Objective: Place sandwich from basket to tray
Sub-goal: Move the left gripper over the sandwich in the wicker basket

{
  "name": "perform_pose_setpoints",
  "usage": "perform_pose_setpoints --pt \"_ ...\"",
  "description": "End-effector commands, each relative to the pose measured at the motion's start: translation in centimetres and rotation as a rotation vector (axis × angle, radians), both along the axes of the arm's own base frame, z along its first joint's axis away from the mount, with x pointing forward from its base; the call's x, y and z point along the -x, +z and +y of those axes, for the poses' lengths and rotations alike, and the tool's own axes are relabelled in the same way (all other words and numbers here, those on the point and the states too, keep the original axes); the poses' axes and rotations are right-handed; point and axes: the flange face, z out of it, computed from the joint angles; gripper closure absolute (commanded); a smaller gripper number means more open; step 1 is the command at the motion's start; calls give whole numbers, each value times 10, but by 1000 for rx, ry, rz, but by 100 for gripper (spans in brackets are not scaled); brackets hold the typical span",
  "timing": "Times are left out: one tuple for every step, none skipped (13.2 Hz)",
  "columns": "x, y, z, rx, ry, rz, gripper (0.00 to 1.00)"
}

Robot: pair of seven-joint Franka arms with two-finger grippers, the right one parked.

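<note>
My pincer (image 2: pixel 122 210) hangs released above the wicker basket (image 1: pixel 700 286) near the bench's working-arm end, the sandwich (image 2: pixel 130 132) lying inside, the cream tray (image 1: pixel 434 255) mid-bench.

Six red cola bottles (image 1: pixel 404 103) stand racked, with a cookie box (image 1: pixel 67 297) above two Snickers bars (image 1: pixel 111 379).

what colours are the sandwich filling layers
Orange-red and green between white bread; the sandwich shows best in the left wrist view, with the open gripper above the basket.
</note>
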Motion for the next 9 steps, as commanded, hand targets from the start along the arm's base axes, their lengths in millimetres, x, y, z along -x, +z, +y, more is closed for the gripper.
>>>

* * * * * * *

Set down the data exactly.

- Exercise result:
Objective: Place sandwich from basket to tray
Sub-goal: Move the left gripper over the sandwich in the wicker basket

{
  "name": "perform_pose_setpoints",
  "usage": "perform_pose_setpoints --pt \"_ ...\"",
  "description": "End-effector commands, each relative to the pose measured at the motion's start: translation in centimetres and rotation as a rotation vector (axis × angle, radians), both along the axes of the arm's own base frame, z along its first joint's axis away from the mount, with x pointing forward from its base; the call's x, y and z point along the -x, +z and +y of those axes, for the poses' lengths and rotations alike, and the tool's own axes are relabelled in the same way (all other words and numbers here, those on the point and the states too, keep the original axes); the poses' axes and rotations are right-handed; point and axes: the flange face, z out of it, computed from the joint angles; gripper closure absolute (commanded); a smaller gripper number means more open; step 1 is the command at the motion's start; calls give whole numbers, each value times 10, but by 1000 for rx, ry, rz, but by 100 for gripper (spans in brackets are not scaled); brackets hold the typical span",
  "timing": "Times are left out: one tuple for every step, none skipped (13.2 Hz)",
  "columns": "x, y, z, rx, ry, rz, gripper (0.00 to 1.00)"
}

Robot: pair of seven-joint Franka arms with two-finger grippers, the right one parked.

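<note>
My pincer (image 2: pixel 122 210) hangs released above the wicker basket (image 1: pixel 700 286) near the bench's working-arm end, the sandwich (image 2: pixel 130 132) lying inside, the cream tray (image 1: pixel 434 255) mid-bench.

Six red cola bottles (image 1: pixel 404 103) stand racked, with a cookie box (image 1: pixel 67 297) above two Snickers bars (image 1: pixel 111 379).

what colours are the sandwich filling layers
Orange-red and green between white bread; the sandwich shows best in the left wrist view, with the open gripper above the basket.
</note>
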Motion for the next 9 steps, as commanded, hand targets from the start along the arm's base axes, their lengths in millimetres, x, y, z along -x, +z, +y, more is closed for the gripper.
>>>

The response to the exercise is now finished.